I have just started a job at a well regarded local firm. I have many years of office experience, but this is the largest firm I have ever worked for.

My job is as an admin to a senior employee—he is not quite a VP, but that is his general level of authority. Since starting, I have been told he goes through admins at a rate of one every six months. After meeting with him, I know why. He is HUGELY disorganized, but resistant to any suggestions of how to fix the problem. His unspoken message to me seems to be “I need you to fix me but I don’t want to change anything.”

I have made several suggestions of new ways to file/organize/process work items, but his responses have been negative. I asked him what he would like to do and was basically told, “You’re supposed to come up with a solution.” Okay—but if he won’t accept my suggestions and won’t offer alternatives, what solution is there?

If I can’t help/satisfy him, the company will apparently find me a job in a different department, but I would rather try to make a success of this position.

Set Up to Fail?

_________________________________________________________________

Dear Set Up to Fail,

This is such a fun question! I always check in with my executive clients about how they work with their EA’s, because once executives have reached a certain level of seniority they are really only as good as their EA. Since I am usually looking at this issue from the other side, I went to a couple of executive assistants in my own organization for their input—ones who I know for a fact have had success with some impossible people! They gave me some excellent ideas and I am really glad I asked.

First, it sounds like you are starting from a place of feeling overwhelmed and discouraged. Could it be because you are allowing yourself to be influenced by others’ opinions of your boss.? It is easy to judge him as a loser going in—he is simply measuring up to the idea you have already formed of him. He is probably used to being judged and is feeling defensive about it. So instead of assuming the others are correct about him, try giving him the benefit of the doubt. Take his less-than-great reputation as a personal challenge. Remember, you are not there to try to change him or, god forbid, fix him. You are there to make his life easier and to help him achieve his goals by doing the tasks he cannot and should not do. You can tell him as much, too. That might be a breath of fresh air for him.
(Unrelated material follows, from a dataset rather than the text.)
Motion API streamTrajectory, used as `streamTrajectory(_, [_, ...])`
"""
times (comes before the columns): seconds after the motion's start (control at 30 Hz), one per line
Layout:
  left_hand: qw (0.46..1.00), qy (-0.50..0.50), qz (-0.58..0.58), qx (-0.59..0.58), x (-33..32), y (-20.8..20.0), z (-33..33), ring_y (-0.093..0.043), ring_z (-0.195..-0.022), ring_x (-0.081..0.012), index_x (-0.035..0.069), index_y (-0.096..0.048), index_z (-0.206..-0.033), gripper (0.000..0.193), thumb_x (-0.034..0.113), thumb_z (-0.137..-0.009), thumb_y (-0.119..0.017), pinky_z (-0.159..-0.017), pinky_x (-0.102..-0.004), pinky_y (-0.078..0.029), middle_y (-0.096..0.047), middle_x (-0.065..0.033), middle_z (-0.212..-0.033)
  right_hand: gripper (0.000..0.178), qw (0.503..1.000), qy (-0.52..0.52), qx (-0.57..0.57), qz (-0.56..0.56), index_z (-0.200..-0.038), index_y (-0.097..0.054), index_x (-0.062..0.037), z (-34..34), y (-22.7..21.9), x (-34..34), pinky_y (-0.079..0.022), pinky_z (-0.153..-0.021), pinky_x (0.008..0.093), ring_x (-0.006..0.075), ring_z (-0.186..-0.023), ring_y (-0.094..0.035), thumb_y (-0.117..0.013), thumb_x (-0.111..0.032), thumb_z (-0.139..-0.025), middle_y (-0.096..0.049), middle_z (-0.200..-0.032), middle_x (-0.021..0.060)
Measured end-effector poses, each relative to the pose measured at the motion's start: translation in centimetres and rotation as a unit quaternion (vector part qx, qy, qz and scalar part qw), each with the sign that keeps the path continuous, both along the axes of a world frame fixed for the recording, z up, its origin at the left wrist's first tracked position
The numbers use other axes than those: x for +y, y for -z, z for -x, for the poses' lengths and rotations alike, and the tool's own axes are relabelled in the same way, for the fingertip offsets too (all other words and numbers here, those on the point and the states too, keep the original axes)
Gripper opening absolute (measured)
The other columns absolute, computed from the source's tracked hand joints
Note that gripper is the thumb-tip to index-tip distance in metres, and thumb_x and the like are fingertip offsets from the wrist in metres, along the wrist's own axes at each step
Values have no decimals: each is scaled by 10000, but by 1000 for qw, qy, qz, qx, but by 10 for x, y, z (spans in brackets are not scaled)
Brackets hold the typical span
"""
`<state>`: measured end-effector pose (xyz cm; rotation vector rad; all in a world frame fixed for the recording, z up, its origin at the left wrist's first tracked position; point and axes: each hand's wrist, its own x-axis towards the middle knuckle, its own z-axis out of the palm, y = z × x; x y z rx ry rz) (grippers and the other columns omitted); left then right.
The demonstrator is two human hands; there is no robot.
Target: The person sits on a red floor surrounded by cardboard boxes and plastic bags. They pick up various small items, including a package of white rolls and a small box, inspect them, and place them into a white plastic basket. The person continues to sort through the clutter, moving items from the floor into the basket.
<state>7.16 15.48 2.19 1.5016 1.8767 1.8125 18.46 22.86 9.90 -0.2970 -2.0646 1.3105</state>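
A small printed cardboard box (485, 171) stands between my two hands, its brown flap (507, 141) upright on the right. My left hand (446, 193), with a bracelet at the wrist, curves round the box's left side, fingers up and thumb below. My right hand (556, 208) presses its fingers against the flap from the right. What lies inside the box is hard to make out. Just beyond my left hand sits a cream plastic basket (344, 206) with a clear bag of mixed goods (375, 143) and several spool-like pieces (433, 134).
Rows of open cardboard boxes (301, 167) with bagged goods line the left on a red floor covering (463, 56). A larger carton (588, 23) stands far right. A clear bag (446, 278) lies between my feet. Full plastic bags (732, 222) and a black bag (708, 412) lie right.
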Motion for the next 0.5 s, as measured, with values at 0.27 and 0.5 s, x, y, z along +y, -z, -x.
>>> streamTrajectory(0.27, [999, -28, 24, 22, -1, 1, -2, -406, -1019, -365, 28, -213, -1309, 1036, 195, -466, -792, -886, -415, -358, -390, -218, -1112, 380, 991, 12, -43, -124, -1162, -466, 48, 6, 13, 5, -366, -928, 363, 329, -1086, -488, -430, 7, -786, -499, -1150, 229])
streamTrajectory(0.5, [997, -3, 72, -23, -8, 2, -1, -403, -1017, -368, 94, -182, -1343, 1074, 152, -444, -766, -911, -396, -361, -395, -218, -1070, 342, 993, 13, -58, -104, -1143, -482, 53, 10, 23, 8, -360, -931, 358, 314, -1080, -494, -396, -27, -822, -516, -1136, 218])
Of course, I wouldn’t be me if I didn’t suggest that you have a candid conversation. Try something like: “I was hired to assist you so let me assist you. I am here to be your partner, and this will only work if you are willing to partner with me.” Do whatever you can to get to know your guy. What are his goals, personally and professionally? What makes him happy, what annoys him, what makes him laugh, what is he interested in? The more you can get a sense of who he is, the more you can use language that resonates with him and propose solutions that make sense to him. Ask about times he has felt most successful at work. Ask him to give you examples of the perfect assistant—what has worked and what hasn’t. This will provide you with needed insight and build trust and chemistry between you.

If he really has no ideas, maybe you can suggest he do things your way for two weeks and then meet to tweak. Be clear and firm and, of course, kind and respectful, and keep your sense of humor. Be open to feedback, of course. Don’t take anything personally and don’t give up! After this approach, if you really can’t get it to work at least you will be able to leave knowing you did your best.

It is good that you have an escape valve. Perhaps you could decide on a time frame that you are willing to try—and if you are really suffering at your deadline, allow yourself to bail. Give it your best shot. You clearly have the will to find a way.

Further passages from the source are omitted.